» **Instructions to follow**:
Copy out each line below that has the word "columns" in it.

--*--

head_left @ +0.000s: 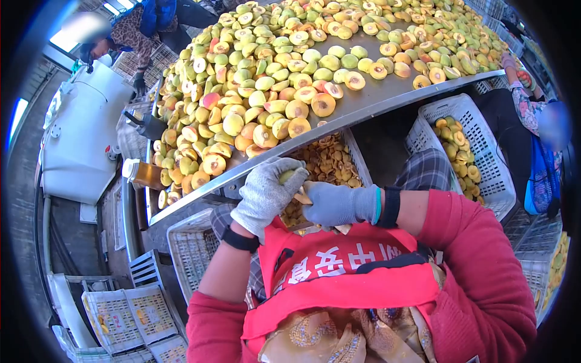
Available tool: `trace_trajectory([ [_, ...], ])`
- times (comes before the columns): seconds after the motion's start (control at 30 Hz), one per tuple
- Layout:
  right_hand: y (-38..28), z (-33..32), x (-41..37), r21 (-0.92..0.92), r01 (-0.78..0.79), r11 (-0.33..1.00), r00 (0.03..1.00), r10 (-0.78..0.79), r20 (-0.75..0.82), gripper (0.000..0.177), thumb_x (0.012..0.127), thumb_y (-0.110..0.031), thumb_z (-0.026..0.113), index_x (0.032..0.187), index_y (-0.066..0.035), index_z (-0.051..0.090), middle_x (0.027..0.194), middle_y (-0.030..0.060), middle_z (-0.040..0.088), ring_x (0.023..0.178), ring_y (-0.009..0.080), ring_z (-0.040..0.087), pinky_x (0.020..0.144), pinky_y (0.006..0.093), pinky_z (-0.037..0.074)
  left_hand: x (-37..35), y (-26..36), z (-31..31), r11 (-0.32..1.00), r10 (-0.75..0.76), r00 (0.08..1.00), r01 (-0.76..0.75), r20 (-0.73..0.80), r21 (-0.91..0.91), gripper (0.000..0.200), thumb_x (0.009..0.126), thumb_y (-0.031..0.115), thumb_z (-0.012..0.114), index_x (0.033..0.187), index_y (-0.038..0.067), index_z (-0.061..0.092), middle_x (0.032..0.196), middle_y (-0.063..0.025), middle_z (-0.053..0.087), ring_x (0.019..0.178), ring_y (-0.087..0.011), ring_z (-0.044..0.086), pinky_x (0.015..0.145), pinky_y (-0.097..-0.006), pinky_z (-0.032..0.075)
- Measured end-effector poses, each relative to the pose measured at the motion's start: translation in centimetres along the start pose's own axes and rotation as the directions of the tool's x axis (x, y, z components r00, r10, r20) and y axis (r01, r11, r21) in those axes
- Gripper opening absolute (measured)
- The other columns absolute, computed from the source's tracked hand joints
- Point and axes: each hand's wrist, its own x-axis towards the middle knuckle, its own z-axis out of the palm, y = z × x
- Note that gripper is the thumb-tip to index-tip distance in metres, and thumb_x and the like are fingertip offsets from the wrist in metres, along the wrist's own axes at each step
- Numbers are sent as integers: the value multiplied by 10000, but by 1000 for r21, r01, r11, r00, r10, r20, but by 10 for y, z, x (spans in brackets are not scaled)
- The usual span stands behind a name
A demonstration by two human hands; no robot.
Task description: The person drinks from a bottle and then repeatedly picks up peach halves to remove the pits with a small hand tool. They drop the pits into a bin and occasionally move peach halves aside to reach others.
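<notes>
My left hand [266, 195], in a light grey knit glove, is closed around a greenish peach piece [286, 176]; most of the fruit is hidden by the fingers. Against it, my right hand [342, 204], in a blue-grey glove, is closed on a small hand tool [343, 229] with a pale end sticking out below the fist. The tool's working end cannot be made out. Just beyond both hands, a crate of peach pieces [330, 158] sits below the table edge. Halved peaches [260, 100], many with pits showing, lie heaped on the metal table [357, 97].
A white crate [502, 175] of peach halves stands at the right, another crate [190, 248] at the left. A jar of amber liquid [145, 173] is at the table's left corner. One person [142, 30] bends at the far left; another person [538, 127] sits at the right.
</notes>
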Motion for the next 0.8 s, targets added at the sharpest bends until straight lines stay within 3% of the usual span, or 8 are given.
trace_trajectory([
  [0.07, -4, -8, -10, 171, -88, 981, 996, 84, 29, 259, 810, -200, 525, 877, 49, 547, 738, 173, 616, 635, 269, 642, 592, 370, 516, 6, 4, 1, 988, -148, 976, 153, 159, -23, 245, 843, 192, 648, 1003, 8, 658, 929, -89, 666, 837, -143, 619, 760, -280, 489],
  [0.2, 1, -26, -25, 491, -140, 860, 990, 119, 73, 266, 798, -181, 522, 953, 33, 551, 788, 175, 621, 716, 253, 644, 662, 360, 513, 30, 10, 20, 976, -161, 985, 167, 58, -141, 230, 840, 199, 653, 993, 28, 668, 879, -74, 677, 786, -140, 632, 727, -275, 496],
  [0.33, 6, -37, -39, 210, -58, 976, 968, 107, -228, 365, 788, -163, 539, 1103, 19, 503, 938, 202, 622, 839, 299, 633, 746, 368, 501, 53, 43, 28, 981, -85, 995, 76, 43, 177, 267, 825, 274, 659, 962, 45, 677, 845, -130, 668, 766, -178, 649, 707, -295, 498],
  [0.43, 26, -31, -42, -5, -72, 997, 929, 65, -364, 382, 784, -158, 546, 1119, 20, 500, 966, 219, 616, 885, 317, 619, 785, 369, 489, 60, 53, 39, 958, -271, 944, 247, 188, 145, 270, 822, 293, 655, 943, 53, 682, 846, -122, 664, 775, -202, 648, 717, -312, 500],
  [0.6, -3, -32, -56, 351, -95, 931, 968, 169, -186, 302, 809, -161, 529, 1044, 26, 502, 819, 170, 612, 702, 264, 643, 635, 382, 519, 37, 50, 45, 995, 79, 973, -62, -215, 82, 235, 811, 253, 665, 964, 75, 674, 864, -101, 640, 764, -243, 636, 688, -328, 499],
  [0.67, -14, -21, -56, 420, -67, 905, 976, 147, -159, 287, 814, -160, 522, 1026, 30, 489, 771, 147, 604, 631, 243, 634, 573, 368, 519, 27, 47, 32, 993, 101, 972, -86, -212, 80, 228, 808, 248, 668, 962, 81, 675, 860, -99, 634, 759, -255, 633, 684, -331, 498],
  [0.73, -18, -7, -50, 262, -52, 964, 965, 116, -237, 280, 816, -154, 513, 1021, 33, 472, 749, 135, 597, 605, 228, 619, 542, 343, 511, 15, 44, 21, 978, 145, 969, -109, -202, 178, 248, 820, 257, 661, 967, 58, 675, 824, -84, 641, 721, -209, 632, 658, -313, 493],
  [0.8, -18, 8, -40, 53, -58, 997, 955, 71, -289, 278, 819, -152, 505, 1022, 31, 454, 731, 123, 588, 581, 213, 606, 518, 321, 504, 15, 41, 3, 974, -216, 976, 218, 34, -58, 269, 828, 269, 655, 969, 40, 676, 802, -65, 648, 716, -158, 618, 653, -294, 487],
])
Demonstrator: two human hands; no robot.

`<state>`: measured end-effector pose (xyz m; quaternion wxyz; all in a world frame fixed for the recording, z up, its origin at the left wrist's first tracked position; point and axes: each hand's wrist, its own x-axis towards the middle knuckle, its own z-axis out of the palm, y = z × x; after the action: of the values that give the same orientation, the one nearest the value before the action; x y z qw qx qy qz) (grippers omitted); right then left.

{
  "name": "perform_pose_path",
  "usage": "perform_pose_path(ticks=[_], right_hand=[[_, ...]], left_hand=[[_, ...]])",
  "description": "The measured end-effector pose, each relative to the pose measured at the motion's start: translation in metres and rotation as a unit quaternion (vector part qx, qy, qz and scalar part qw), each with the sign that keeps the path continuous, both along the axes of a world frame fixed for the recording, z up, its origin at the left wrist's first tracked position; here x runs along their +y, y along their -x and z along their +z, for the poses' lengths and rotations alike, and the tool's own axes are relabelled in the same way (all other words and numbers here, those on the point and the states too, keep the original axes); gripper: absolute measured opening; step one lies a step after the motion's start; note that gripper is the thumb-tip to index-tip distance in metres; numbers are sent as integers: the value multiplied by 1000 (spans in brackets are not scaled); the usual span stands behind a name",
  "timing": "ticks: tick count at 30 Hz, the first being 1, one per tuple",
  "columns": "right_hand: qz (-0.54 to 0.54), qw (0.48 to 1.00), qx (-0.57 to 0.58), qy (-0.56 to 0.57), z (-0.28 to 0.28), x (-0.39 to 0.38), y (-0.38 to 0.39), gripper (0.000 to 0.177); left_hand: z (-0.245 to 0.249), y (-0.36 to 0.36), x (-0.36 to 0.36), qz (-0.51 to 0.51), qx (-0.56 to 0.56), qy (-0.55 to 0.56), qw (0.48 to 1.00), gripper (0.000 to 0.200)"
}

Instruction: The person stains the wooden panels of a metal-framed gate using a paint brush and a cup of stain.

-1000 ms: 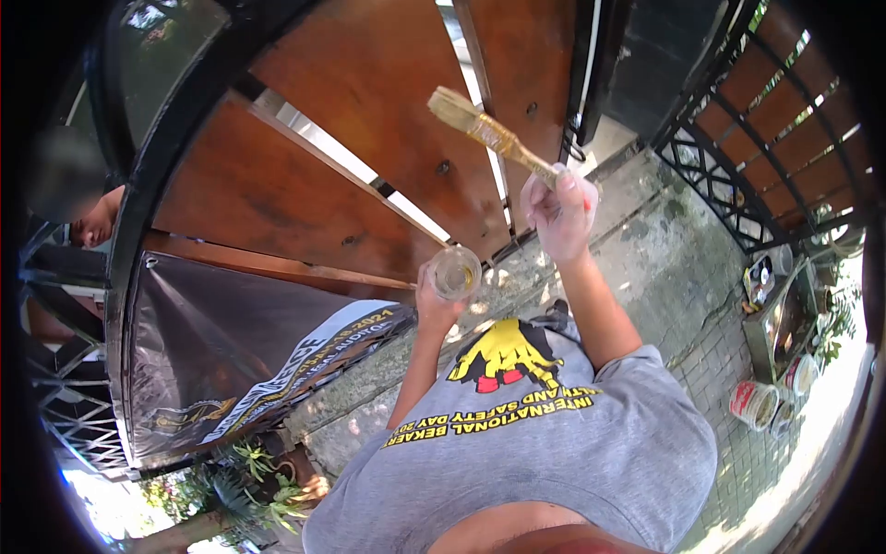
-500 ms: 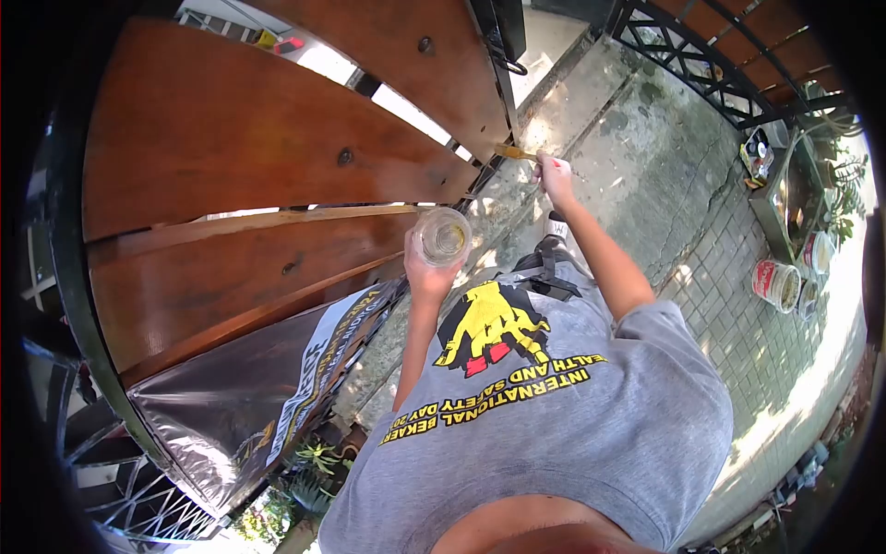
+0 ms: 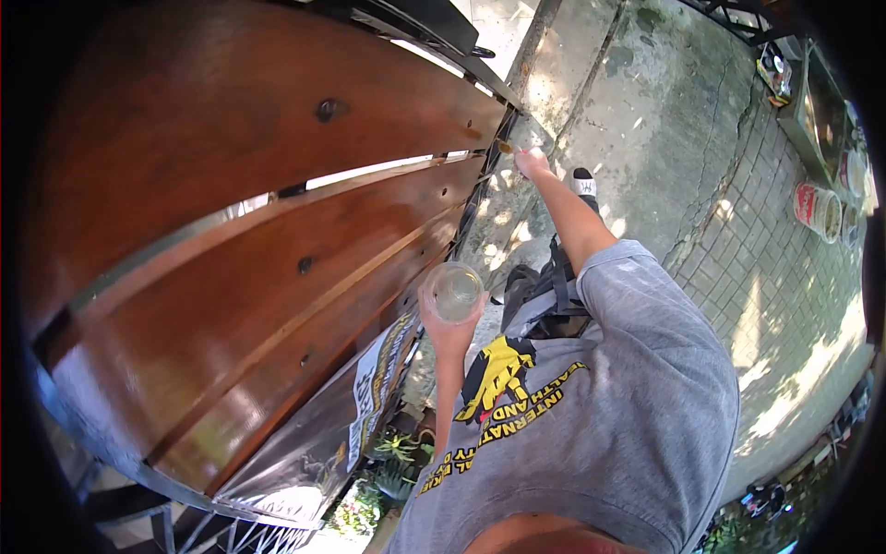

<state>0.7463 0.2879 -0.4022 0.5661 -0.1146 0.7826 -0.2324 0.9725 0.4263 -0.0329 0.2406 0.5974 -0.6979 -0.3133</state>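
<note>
In the head view, my left hand [image 3: 450, 330] is wrapped round a clear jar [image 3: 457, 288], seen from above with a little yellowish liquid low in it. My right hand [image 3: 531, 163] reaches forward, closed on a paintbrush [image 3: 504, 147]. The brush's tip is close to the right end of the glossy brown wooden boards [image 3: 369, 125]. These boards are set in a dark metal frame, with gaps between them and dark knots showing.
A printed banner [image 3: 318, 452] hangs below the boards at lower left, with plants [image 3: 397, 450] beside it. Concrete paving [image 3: 646, 120] runs to the right. Plastic tubs [image 3: 818, 212] stand at the far right near a planter box [image 3: 810, 115].
My view has shifted nearer the boards, and one foot has stepped forward. Both hands stay closed on the same things, with the brush still near the boards' right end.
</note>
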Motion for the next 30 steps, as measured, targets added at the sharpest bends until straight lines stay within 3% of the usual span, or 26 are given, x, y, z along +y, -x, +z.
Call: perform_pose_path(ticks=[3, 7, 11, 15, 18, 23, 26, 30], right_hand=[[47, 998, -32, 10, -14, 7, -5, 57], [-29, 997, -51, 48, -32, 6, -26, 57], [-23, 997, -41, 57, -52, 1, -39, 55], [-45, 995, -35, 84, -38, 1, -44, 55], [-60, 986, 4, 154, -11, 11, -49, 54], [-115, 945, -18, 306, 86, 30, -41, 59], [-104, 936, -61, 330, 136, 38, -28, 58], [-51, 921, -78, 377, 185, 46, -12, 54]], left_hand=[[-1, 1, 2, 11, -1, -41, 999, 73], [-2, 2, 0, -7, -24, -58, 998, 71], [-3, 0, -3, -29, -49, -42, 998, 68], [-8, -6, 0, -16, -63, -60, 996, 66], [-10, -6, 0, -17, -55, -69, 996, 65], [-16, -5, 3, -35, -42, -69, 996, 68], [-22, -4, 6, -8, -14, -86, 996, 70], [-28, 2, 3, -47, -27, -53, 997, 70]])
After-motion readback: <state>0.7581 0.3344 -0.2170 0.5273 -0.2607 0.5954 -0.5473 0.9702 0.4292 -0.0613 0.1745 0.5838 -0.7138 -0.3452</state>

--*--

» **The completed task**:
- times (comes before the columns): seconds after the motion's start (control at 30 Hz), one per tuple
- The other columns absolute, computed from the source's tracked hand joints
  "columns": "right_hand: qz (-0.54 to 0.54), qw (0.48 to 1.00), qx (-0.57 to 0.58), qy (-0.56 to 0.57), z (-0.28 to 0.28), x (-0.39 to 0.38), y (-0.38 to 0.39), gripper (0.000 to 0.177); left_hand: z (-0.245 to 0.249), y (-0.36 to 0.36), x (-0.36 to 0.36), qz (-0.51 to 0.51), qx (-0.56 to 0.56), qy (-0.55 to 0.56), qw (0.48 to 1.00), gripper (0.000 to 0.200)"

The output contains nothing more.